As my time at university progressed I moved from being a sketchbook-carrying art student to sandal and sock-wearing, monitor-propped-up-with-O’Reilly-books developer, covering a lot of ground in between. When I moved into the ‘real world’ I was worried that I’d spread myself too thinly across the web design spectrum and would only be valuable to small, under-skilled businesses requiring a full-stack developer. I was scared of specialising because I felt I would be wasting the skills I had learned in other areas of the web design process.

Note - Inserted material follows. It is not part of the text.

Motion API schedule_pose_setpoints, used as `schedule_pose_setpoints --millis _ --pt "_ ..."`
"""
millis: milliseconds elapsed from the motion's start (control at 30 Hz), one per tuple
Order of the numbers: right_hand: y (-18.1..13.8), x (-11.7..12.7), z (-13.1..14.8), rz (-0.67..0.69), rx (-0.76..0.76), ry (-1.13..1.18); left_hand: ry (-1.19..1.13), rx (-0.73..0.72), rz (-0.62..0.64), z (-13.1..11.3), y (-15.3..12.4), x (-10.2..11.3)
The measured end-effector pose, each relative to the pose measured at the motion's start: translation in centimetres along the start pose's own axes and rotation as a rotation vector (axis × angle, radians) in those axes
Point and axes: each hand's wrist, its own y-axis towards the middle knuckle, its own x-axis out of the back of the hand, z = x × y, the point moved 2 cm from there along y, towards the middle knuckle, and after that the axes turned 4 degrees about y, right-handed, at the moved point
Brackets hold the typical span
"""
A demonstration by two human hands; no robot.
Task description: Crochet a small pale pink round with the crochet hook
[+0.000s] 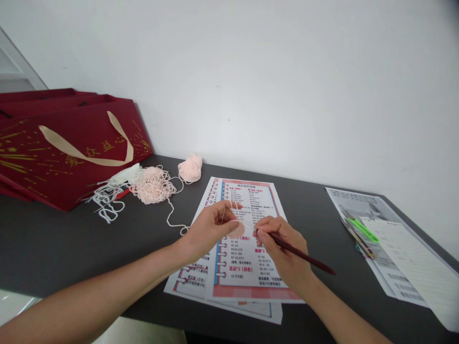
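My left hand point(211, 227) pinches a small round pink crochet piece point(236, 230), with yarn looped over its raised fingers. My right hand point(283, 248) is closed around a crochet hook point(304, 256) with a dark brown handle. The thin metal shaft of the hook points left and meets the edge of the crochet piece. Both hands are above printed pattern sheets point(251, 290) on the dark table. A pale yarn strand point(171, 217) runs from a loose pink yarn heap point(153, 185) toward my left hand.
Red gift bags point(68, 143) stand at the left by the wall. White yarn point(107, 196) and a small pink yarn ball point(190, 168) lie on the table point(143, 267). At right, a green-handled tool point(363, 229) and slim tools rest on papers point(412, 267).
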Motion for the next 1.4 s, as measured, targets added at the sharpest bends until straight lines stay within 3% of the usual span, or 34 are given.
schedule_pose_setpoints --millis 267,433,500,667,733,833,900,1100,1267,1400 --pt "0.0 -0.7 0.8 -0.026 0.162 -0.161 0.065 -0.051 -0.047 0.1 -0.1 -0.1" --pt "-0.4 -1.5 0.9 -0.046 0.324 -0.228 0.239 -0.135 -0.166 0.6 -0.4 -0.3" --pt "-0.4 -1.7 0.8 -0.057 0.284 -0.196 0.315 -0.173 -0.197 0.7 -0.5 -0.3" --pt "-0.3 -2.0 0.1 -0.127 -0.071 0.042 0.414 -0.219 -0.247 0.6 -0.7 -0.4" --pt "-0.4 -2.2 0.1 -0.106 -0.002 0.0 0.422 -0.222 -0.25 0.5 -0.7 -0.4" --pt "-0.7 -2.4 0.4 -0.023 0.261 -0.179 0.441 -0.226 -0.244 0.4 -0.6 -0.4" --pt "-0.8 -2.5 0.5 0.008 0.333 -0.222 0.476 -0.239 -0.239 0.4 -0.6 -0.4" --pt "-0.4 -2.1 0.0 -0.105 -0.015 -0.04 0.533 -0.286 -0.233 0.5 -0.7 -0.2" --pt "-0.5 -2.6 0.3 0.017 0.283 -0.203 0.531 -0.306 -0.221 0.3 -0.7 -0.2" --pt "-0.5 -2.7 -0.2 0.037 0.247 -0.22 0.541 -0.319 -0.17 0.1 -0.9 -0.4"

What I didn’t realise was that having this broad, jack of all trades background is probably the best way to become good at what you do. Having a good grasp of what other people in your team are doing makes you much better at your job. By taking an active and ongoing interest in the entire process of your company’s output you not only become better aware of the factors that affect how you do your job, but you also stay hungry and excited for the new ways in which the industry is moving. It also ensures that as a person you don’t stagnate. If you aren’t constantly pushing at the edges of what is considered to be the remit of your job you will trap yourself in a bubble that prevents career development and will soon leave you behind the times.
Yesterday I sat down and talked to one of our senior developers for about an hour on how AWS works, what services they offer, and how to set up new instances and databases. I’m not a sysadmin, and that was an hour I could have spent swotting up on ways to better deliver projects I was working on, or just hacking out more code. Instead I now have a better grasp of the machines my code runs on, how much that costs us and how I could (but hope never to have to) move data around or restore machines. I’ve increased the number and breadth of potential conversations I can have with other developers, clients, maybe even sysadmins.
Perhaps the best thing about taking this approach to your career: you become more aware of the challenges and pressures facing your coworkers, and what is required of them to produce the assets for you to do your job and vice versa. That’s not a career thing per se, it just makes you a nicer person to work with.